Tough, Antibacterial, and Antithrombogenic Hydrogel Coatings for Blood-Contacting Silicone Medical Devices
Sijia Zheng, Ying Liu, Yali Yang, Ruiying Zhu, Yu Xing, Zhihai Cao
Abstract
Silicone medical devices are widely used as various medical devices due to their excellent advantages when compared with petroleum-derived polymers. Thrombosis and bacterial infections are two vital challenges of blood-contacting silicone devices. The traditional strategies used for contact antibacterial silicone typically facilitate thrombosis due to electrostatic interactions. To solve this dilemma, we presented the design of a UV-curable hydrogel coating with the synergistic effect of zwitterion and antibacterial components to endow the silicone catheter with both antibacterial and antithrombotic performance. The strong hydration characteristics of poly(sulfobetaine) (pSB) endow the hydrogel-coated surface with excellent repulsion against coagulation, shielding the interaction of xylitol and cefuroxime sodium. This design prevents the bactericides from forming strong interactions with blood cells while preserving the long-lasting antibacterial performance.
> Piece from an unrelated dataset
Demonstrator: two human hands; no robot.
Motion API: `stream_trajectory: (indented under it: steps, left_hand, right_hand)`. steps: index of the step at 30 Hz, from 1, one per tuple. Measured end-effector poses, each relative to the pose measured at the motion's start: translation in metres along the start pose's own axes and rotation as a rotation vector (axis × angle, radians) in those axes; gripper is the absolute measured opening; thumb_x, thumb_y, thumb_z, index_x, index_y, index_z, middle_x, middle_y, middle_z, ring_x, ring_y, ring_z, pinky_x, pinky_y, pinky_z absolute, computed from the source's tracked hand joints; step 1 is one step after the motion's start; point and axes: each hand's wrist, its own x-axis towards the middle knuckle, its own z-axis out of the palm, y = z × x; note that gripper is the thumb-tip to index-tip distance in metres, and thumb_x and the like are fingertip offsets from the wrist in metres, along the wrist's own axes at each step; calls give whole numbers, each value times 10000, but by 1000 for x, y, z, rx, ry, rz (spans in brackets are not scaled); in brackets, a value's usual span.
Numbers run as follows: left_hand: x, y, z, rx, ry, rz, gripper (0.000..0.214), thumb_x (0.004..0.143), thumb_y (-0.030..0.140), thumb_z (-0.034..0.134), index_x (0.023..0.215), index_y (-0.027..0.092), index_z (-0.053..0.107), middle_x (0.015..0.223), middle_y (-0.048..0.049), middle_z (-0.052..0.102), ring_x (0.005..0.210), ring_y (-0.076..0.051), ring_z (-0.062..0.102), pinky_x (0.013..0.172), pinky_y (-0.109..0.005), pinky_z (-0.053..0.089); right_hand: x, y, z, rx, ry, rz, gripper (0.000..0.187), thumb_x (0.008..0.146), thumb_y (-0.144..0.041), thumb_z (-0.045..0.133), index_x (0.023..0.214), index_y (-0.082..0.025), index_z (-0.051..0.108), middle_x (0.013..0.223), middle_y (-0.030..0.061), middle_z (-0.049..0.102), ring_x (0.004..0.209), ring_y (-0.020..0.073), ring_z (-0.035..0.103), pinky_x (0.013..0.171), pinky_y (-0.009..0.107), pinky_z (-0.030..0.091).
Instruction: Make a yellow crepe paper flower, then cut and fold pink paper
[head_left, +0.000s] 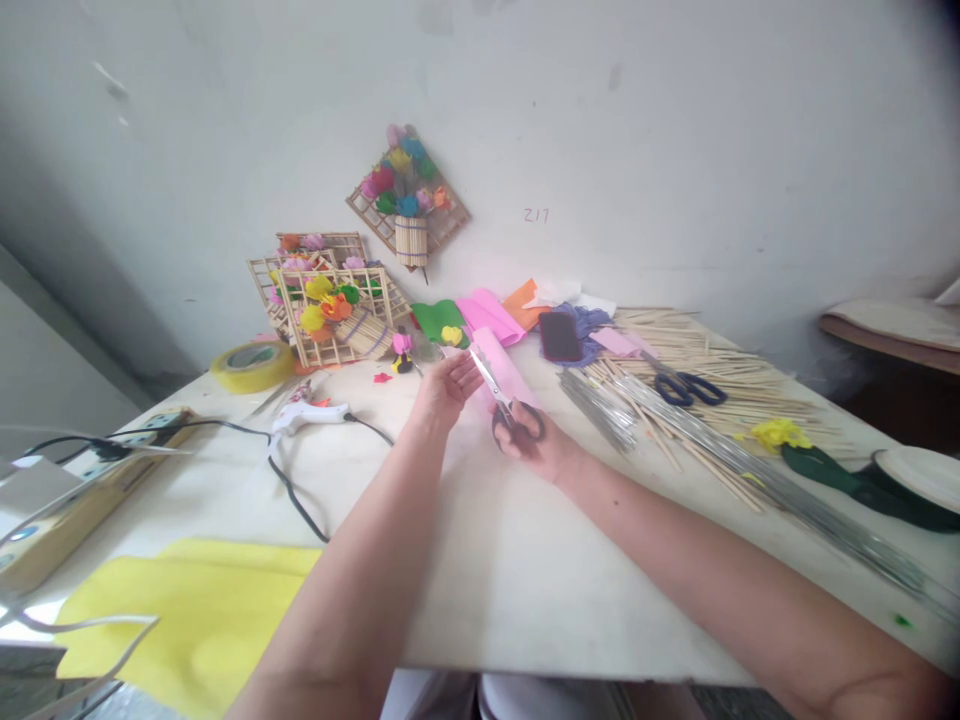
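Observation:
My right hand (534, 445) grips a pair of scissors (487, 374) by its dark handles, fingers through the loops. The blades point up and left, slightly apart, over a pale pink sheet (508, 372) that looks like crepe paper. My left hand (450, 388) is beside the blades with fingers bent and close together, seemingly pinching the pink sheet's left edge; the exact contact is blurred. Just beyond the left fingertips lies a small yellow paper flower (451, 335). Green paper (439, 320) and brighter pink paper (491, 315) lie behind.
To the left are a glue gun (307, 415), a tape roll (253, 366), a power strip (97, 490) and yellow sheets (187, 610). Flower-decorated stick frames (330, 310) lean at the back. On the right lie wires (757, 480), sticks (720, 350), a phone (560, 336) and dark-handled scissors (690, 389).

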Motion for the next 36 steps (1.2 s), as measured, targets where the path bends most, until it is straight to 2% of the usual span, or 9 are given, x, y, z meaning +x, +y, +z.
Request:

The poly(xylitol–sulfobetaine–cefuroxime sodium) (pXASBCS) coating can maintain favorable antibacterial performance against Escherichia coli and Staphylococcus aureus after 3 weeks. Promisingly, the pXASBCS coating not only showed low toxicity and high hemocompatibility but also prevented the formation of thrombi. The New Zealand white rabbits’ arteriovenous shunt model shows that the surface-induced coagulation tendency is reduced when using a pXASBCS-coated catheter in ex vivo rabbit blood circulation.